→ **Activity**
Gather all lines from the material that contain "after".

→ **Data provided**
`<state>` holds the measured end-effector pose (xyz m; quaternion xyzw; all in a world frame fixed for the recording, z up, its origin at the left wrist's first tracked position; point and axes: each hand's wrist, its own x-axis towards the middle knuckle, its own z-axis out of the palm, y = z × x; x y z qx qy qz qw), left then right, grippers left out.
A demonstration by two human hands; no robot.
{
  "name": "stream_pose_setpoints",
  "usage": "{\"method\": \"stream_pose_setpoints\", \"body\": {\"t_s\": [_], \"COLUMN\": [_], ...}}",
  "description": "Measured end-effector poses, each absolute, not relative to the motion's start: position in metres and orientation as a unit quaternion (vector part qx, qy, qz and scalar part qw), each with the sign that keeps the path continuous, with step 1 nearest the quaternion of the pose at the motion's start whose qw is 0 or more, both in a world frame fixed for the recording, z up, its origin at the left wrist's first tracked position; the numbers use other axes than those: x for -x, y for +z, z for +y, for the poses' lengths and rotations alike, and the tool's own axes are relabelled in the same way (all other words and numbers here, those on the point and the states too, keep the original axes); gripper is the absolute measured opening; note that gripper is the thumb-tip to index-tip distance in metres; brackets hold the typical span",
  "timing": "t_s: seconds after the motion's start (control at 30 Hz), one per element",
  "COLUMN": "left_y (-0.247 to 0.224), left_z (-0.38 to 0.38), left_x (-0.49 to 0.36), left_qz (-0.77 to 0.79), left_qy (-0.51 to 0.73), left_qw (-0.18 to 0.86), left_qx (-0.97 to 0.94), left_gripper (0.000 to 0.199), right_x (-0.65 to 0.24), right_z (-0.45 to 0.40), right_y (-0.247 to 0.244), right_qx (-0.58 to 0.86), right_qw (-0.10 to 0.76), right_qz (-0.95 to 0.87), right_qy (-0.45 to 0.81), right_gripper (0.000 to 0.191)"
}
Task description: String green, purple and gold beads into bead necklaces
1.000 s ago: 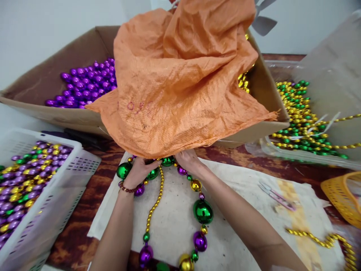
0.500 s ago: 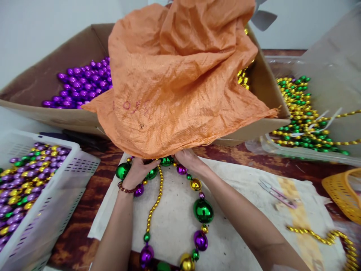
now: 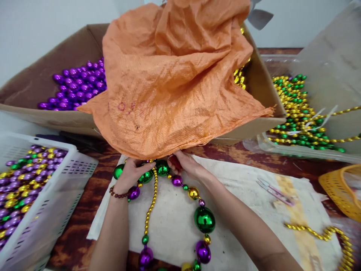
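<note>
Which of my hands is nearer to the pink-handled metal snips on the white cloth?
Right. Your right hand is left of the snips, by the orange woven sack; your left hand is farther left, at the small gold bead strand.

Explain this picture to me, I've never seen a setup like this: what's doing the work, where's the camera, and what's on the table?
There is no machine: these are a person's two bare hands, seen from a camera worn on that person's head, looking forward and down. The left hand, with a bracelet at its wrist, is at the far end of a string of large beads, near the hem of an orange sack. The right hand grips a dark red object; too little shows to say what. The string lies mostly on a pale sheet over a dark wooden table. Snips lie further right on the sheet. The sack drapes over a cardboard box, and a white crate stands at the left.
</note>
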<state>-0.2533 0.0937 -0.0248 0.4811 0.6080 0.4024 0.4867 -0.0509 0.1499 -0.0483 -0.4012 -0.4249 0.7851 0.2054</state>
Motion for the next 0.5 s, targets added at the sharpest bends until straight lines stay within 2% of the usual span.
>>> {"method": "stream_pose_setpoints", "body": {"t_s": [0.2, 0.5], "left_y": [-0.0233, -0.027], "left_z": [0.094, 0.096], "left_x": [0.2518, 0.2512], "left_qz": [0.59, 0.596], "left_qy": [0.373, 0.316], "left_qw": [0.53, 0.526], "left_qx": [-0.482, -0.518], "left_gripper": [0.059, 0.059], "right_x": [0.0459, 0.0491], "right_z": [0.1484, 0.1503], "right_y": [-0.0501, -0.0466], "right_qx": [0.376, 0.378], "right_qw": [0.21, 0.218], "right_qz": [-0.382, -0.466], "right_qy": [0.818, 0.769], "right_gripper": [0.071, 0.074]}}
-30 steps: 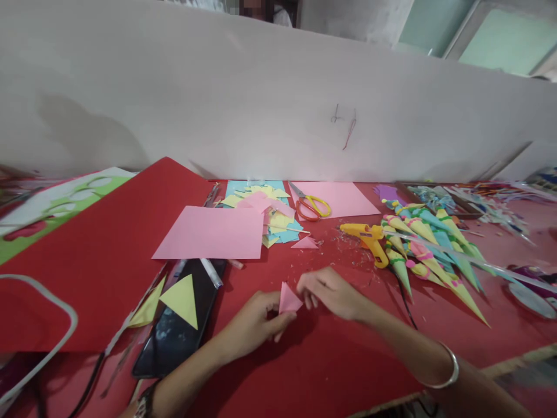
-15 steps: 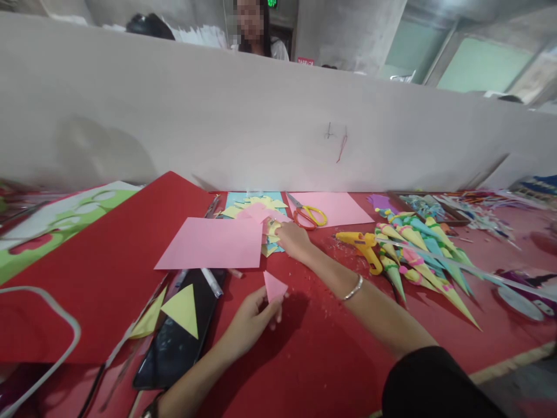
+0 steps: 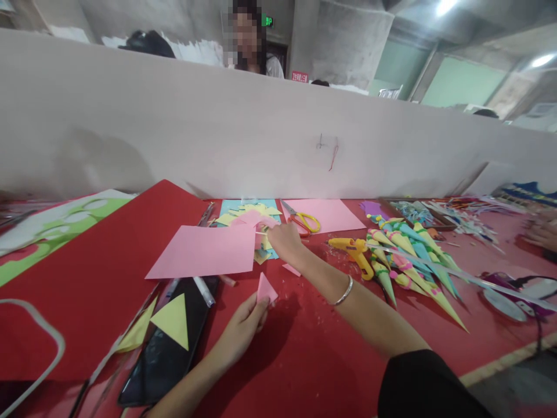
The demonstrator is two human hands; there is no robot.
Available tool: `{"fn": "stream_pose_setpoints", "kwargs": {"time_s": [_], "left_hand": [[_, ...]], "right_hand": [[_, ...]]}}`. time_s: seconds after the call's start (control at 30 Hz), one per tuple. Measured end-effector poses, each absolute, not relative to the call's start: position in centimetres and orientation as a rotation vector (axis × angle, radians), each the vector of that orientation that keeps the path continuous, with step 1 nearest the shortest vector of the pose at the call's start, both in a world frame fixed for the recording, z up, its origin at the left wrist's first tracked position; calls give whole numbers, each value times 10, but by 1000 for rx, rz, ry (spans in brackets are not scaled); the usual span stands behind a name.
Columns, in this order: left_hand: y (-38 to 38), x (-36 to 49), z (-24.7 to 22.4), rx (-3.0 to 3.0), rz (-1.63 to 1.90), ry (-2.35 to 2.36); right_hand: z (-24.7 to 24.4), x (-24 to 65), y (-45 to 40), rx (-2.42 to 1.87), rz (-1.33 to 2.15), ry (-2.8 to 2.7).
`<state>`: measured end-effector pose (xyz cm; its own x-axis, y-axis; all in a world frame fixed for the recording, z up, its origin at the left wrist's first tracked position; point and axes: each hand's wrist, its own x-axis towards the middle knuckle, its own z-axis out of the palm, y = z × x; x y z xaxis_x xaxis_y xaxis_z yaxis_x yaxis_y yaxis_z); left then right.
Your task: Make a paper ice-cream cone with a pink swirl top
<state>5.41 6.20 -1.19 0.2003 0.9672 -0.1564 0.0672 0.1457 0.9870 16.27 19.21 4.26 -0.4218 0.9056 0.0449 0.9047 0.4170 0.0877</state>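
Observation:
My left hand [image 3: 246, 319] pinches a small pink paper triangle [image 3: 266, 288] between thumb and fingers, low over the red tabletop. Further forward, my right hand [image 3: 284, 241] reaches to a pile of yellow, pink and blue paper pieces [image 3: 256, 212]. Its fingers are bent together at the pile's right edge, and what they hold is hidden. Another pink paper piece [image 3: 292, 269] lies beneath my right wrist. Left of the pile rests a pink paper sheet [image 3: 202, 251]. Scissors with red and yellow handles [image 3: 310, 222] lie just beyond my right hand.
A yellow glue gun [image 3: 354, 251] and a heap of decorated paper cones [image 3: 409, 249] lie to the right. At left are a black phone [image 3: 145, 377] with a yellow triangle [image 3: 174, 321] on it and a large red sheet [image 3: 96, 290]. A white partition [image 3: 195, 128] stands behind.
A pink paper piece now shows on the table below my right wrist. My right hand stays at the pile, and my left still pinches its triangle. The camera view has shifted slightly.

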Motion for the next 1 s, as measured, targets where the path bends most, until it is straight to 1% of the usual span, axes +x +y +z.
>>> {"fn": "stream_pose_setpoints", "kwargs": {"time_s": [0.17,0.27,0.43,0.63,0.83,1.0], "left_hand": [[62,52,-10,1108,966,1165],[61,51,-9,1044,977,1168],[63,52,-7,1050,953,1159],[65,53,-3,1082,917,1150],[64,52,-6,1147,875,1139],[64,50,-2,1209,908,1168]], "right_hand": [[74,182,182,1753,233,2650],[80,201,173,1798,207,2652],[61,221,147,1712,56,2701],[30,224,134,1851,-73,2593],[32,235,141,1699,-334,2743],[30,238,139,1621,-450,2872]]}}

→ **Written response**
  "timing": "t_s: seconds after the motion's start (control at 30 Hz), one per element",
Available tool: `{"fn": "stream_pose_setpoints", "kwargs": {"time_s": [_], "left_hand": [[_, ...]], "right_hand": [[_, ...]]}}`. time_s: seconds after the call's start (control at 30 Hz), one per tuple. Measured end-effector poses, each absolute, not relative to the call's start: position in centimetres and orientation as a rotation vector (axis × angle, radians), each the vector of that orientation that keeps the path continuous, with step 1 nearest the shortest vector of the pose at the call's start, both in a world frame fixed for the recording, z up, its origin at the left wrist's first tracked position; calls give whole numbers, each value times 10, but by 1000 for rx, rz, ry (spans in brackets are not scaled); the usual span stands behind a name.

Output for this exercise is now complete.